## [Task instructions]
Write out the full listing again, exactly as it stands.

## [Material provided]

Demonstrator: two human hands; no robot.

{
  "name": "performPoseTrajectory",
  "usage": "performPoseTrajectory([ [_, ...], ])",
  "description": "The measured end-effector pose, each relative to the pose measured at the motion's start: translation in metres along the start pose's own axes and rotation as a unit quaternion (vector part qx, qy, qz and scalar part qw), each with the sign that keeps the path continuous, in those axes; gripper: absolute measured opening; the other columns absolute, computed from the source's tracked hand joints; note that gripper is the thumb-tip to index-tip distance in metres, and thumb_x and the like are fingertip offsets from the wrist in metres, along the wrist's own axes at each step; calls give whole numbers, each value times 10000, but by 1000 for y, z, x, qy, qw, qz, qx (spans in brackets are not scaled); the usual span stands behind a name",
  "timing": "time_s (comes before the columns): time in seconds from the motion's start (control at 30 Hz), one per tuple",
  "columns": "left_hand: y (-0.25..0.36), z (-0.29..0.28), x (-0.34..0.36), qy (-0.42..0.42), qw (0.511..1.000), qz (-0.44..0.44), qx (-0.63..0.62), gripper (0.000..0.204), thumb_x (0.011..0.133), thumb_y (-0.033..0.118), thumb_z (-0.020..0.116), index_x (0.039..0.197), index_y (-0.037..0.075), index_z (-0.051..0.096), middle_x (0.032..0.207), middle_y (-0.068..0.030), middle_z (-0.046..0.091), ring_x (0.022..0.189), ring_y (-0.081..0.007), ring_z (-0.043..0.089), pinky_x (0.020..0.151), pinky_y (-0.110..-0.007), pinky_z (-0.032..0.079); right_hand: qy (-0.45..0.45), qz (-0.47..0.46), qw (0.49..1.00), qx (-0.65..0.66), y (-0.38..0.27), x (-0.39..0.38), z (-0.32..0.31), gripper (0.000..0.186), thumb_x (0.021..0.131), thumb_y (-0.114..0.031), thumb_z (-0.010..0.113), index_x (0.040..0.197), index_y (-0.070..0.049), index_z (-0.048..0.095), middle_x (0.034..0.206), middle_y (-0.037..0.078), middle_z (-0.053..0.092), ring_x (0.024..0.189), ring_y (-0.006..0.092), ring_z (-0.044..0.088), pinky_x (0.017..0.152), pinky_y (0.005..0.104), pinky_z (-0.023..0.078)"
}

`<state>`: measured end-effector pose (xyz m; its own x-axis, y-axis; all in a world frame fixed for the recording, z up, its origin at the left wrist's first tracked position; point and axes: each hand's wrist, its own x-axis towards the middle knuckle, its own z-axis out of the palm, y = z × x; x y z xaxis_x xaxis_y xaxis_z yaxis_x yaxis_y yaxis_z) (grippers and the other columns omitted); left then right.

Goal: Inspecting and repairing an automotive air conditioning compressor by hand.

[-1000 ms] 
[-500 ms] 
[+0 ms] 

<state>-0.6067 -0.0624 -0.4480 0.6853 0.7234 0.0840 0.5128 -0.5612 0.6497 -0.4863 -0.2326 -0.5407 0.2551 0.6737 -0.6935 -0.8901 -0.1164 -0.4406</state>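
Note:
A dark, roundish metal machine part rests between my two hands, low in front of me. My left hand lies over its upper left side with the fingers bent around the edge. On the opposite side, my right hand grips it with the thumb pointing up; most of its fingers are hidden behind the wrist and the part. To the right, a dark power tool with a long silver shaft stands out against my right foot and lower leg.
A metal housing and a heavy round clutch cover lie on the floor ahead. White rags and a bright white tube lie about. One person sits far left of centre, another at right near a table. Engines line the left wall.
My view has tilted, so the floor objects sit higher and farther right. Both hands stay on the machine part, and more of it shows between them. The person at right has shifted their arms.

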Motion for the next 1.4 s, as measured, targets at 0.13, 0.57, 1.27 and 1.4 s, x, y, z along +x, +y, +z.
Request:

## [Exercise result]
Demonstrator: two human hands; no robot.

{
  "name": "performPoseTrajectory",
  "usage": "performPoseTrajectory([ [_, ...], ])",
  "description": "The measured end-effector pose, each relative to the pose measured at the motion's start: translation in metres along the start pose's own axes and rotation as a unit quaternion (vector part qx, qy, qz and scalar part qw), each with the sign that keeps the path continuous, in those axes; gripper: absolute measured opening; the other columns absolute, computed from the source's tracked hand joints; note that gripper is the thumb-tip to index-tip distance in metres, and thumb_x and the like are fingertip offsets from the wrist in metres, along the wrist's own axes at each step; calls give whole numbers, each value times 10000, but by 1000 for y, z, x, qy, qw, qz, qx (spans in brackets are not scaled); the usual span stands behind a name",
  "timing": "time_s (comes before the columns): time in seconds from the motion's start (control at 30 Hz), one per tuple",
  "columns": "left_hand: y (-0.25..0.36), z (-0.29..0.28), x (-0.34..0.36), qy (-0.42..0.42), qw (0.511..1.000), qz (-0.44..0.44), qx (-0.63..0.62), gripper (0.000..0.204), thumb_x (0.011..0.133), thumb_y (-0.033..0.118), thumb_z (-0.020..0.116), index_x (0.039..0.197), index_y (-0.037..0.075), index_z (-0.051..0.096), middle_x (0.032..0.207), middle_y (-0.068..0.030), middle_z (-0.046..0.091), ring_x (0.022..0.189), ring_y (-0.081..0.007), ring_z (-0.043..0.089), pinky_x (0.020..0.151), pinky_y (-0.110..-0.007), pinky_z (-0.032..0.079); right_hand: qy (-0.45..0.45), qz (-0.47..0.46), qw (0.49..1.00), qx (-0.65..0.66), y (-0.38..0.27), x (-0.39..0.38), z (-0.32..0.31), gripper (0.000..0.186), thumb_x (0.021..0.131), thumb_y (-0.114..0.031), thumb_z (-0.010..0.113), index_x (0.040..0.197), index_y (-0.070..0.049), index_z (-0.048..0.095), middle_x (0.034..0.206), middle_y (-0.037..0.078), middle_z (-0.053..0.092), ring_x (0.024..0.189), ring_y (-0.006..0.092), ring_z (-0.044..0.088), pinky_x (0.017..0.152), pinky_y (0.005..0.104), pinky_z (-0.023..0.078)"
}

`<state>`: measured end-effector pose (xyz m; its own x-axis, y-axis; all in a world frame fixed for the recording, z up, its origin at the left wrist's first tracked position; point and axes: each hand's wrist, its own x-axis towards the middle knuckle, its own z-axis out of the palm, y = z × x; x y z xaxis_x xaxis_y xaxis_z yaxis_x yaxis_y yaxis_z) (grippers and the other columns omitted); left then right.

Goal: Inspecting and repairing an automotive air conditioning compressor by hand.

[-1000 ms] 
[-500 ms] 
[+0 ms] 

<state>-0.6067 -0.0624 -0.4480 0.6853 0.7234 0.0840 0.5128 -0.5612 0.6497 -0.4863 -0.2326 -0.5407 0.2551 0.6737 -0.6935 -0.8901 -0.1164 -0.4406</state>
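Note:
A dark, roundish metal machine part rests between my two hands, low in front of me. My left hand lies over its upper left side with the fingers bent around the edge. On the opposite side, my right hand grips it with the thumb pointing up; most of its fingers are hidden behind the wrist and the part. To the right, a dark power tool with a long silver shaft stands out against my right foot and lower leg.
A metal housing and a heavy round clutch cover lie on the floor ahead. White rags and a bright white tube lie about. One person sits far left of centre, another at right near a table. Engines line the left wall.
My view has tilted, so the floor objects sit higher and farther right. Both hands stay on the machine part, and more of it shows between them. The person at right has shifted their arms.
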
Motion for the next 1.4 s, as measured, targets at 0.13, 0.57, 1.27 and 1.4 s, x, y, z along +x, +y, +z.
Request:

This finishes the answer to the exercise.